I want jobs websites specifically for waterfowl faecal rendering specialists.  I want 10,000-word reminiscences of every politician in the country from everyone they ever went to school with, also their results, disciplinary records, and scanned PDFs of their homework.  I want insider revelations of every dirty trick used by every single profession, from actuaries to zoologists, to separate people from their money.  I want to download endless hours of whalesong, or at the very least a passable dolphin tribute act, to help my insomnia.  I want pictorial tutorials on how to replace every single part in every single consumer appliance ever made, from cars to electric chairs.  I want to know what the second assistant cameraman on “Metropolis” thought of director Fritz Lang, I want to know how many joints George Harrison smoked while watching Lennon and McCartney squabble over the creation of “Let It Be”, and I want to know exactly where in Upton Park my Uncle Billy stood as he cheered the Hammers on to victory over Ipswich in April 1986.

After all, information wants to be free [(TM) and (C) Selected Sarcasm Corporation 2020. All Rights Reserved].

Manual? What Manual?

I’m a parent – no, really, it’s true – and let me tell you, no-one could be more shocked than I. Does every father live as I do, in constant dread of the hand on the shoulder and the words “Sorry sir, been a bit of a mix-up”?  Or the inevitable letter from the Department of Ensuring All Destinies Run As They Should (DEADRATS), clarifying that only individuals of the highest mental and emotional calibre are permitted to have children, and that as a Grade-3 Minor Idiot (Category B), I unfortunately don’t qualify?

The lament is often heard that children don’t come with an instruction manual. That sounds reasonable, but it’s total BS coming from a dad. Because dads don’t read manuals anyway. We just pick up the DVD recorder, hedge strimmer, or 15-month-old baby girl, and expect it to operate within specified manufacturing parameters.

But being a dad is incredibly hard. Since I never seem to hear any other dads saying this – they’re too busy romping off with their sons on 6am camping expeditions, or teaching their daughters kung-fu – I assume there was some sort of no-complaining clause in the paperwork that I never received because of the whole mix-up by DEADRATS. Or else those other dads are just better than me.

Maybe, though, they’re not: maybe they’re more like icebergs, just 10% showing above the surface, but underneath, they’re paddling like crazy. Or do I mean swans? Possibly ducks? Hard to say. What is an analogy, after all, but a pig with five legs? The point is, possession doesn’t automatically confer expertise. Just because you own a few kids doesn’t mean you know how to operate them. That takes years – and even then, you’re probably only familiar with a fraction of their functions.
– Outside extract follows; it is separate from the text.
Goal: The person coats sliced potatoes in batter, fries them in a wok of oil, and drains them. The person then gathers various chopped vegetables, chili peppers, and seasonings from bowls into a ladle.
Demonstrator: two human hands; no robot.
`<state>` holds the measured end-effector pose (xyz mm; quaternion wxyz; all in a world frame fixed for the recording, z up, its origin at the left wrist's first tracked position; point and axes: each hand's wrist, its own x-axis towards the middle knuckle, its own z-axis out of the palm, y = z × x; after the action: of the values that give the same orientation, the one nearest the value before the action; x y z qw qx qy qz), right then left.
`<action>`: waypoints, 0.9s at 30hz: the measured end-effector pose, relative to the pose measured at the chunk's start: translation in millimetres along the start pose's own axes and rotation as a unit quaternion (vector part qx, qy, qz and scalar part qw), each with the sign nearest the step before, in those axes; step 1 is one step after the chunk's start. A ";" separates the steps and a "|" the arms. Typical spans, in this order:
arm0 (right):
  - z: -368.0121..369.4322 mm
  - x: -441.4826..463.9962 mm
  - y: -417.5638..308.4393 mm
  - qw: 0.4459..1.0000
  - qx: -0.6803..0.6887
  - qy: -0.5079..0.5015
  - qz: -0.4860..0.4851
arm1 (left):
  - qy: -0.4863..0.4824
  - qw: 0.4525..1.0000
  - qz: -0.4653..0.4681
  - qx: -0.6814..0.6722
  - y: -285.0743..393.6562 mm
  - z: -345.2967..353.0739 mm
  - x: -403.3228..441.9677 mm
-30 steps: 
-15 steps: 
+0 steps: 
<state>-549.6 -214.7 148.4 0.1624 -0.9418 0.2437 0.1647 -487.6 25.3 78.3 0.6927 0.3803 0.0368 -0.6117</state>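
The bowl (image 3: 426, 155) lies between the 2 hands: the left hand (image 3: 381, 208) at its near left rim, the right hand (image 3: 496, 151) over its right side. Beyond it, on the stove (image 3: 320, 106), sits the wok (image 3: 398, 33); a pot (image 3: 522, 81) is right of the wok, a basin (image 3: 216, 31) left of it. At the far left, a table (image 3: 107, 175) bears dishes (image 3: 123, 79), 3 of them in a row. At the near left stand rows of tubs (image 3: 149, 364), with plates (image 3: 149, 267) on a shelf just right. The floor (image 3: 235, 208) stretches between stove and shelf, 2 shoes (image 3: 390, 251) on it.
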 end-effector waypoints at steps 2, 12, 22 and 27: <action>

Of course the rewards of parenthood are among the most wonderful experiences this world can offer (and I speak here as someone who has seen the Northern Lights dozens of times, on Youtube). Every evening when I get in from work I’m greeted by stampeding feet and the giddy, affectionate sounds of happiness. But that’s enough about the dog. The kids might look up briefly from the TV too, if I’m lucky.

Sadly, though, there are no DEADRATS watching over us. DEADRATS don’t exist at all, unless, possibly, maybe in the health service somewhere. It’s entirely up to us to make sure things Run As They Should. But as the philosopher-poet Ralph W. Emerson  said, “Do not go where the path may lead, go instead where there is no path and leave a trail.”

Hard as it is to take advice from a guy whose middle name is Waldo, I think that where parenting is concerned, there’s no other choice.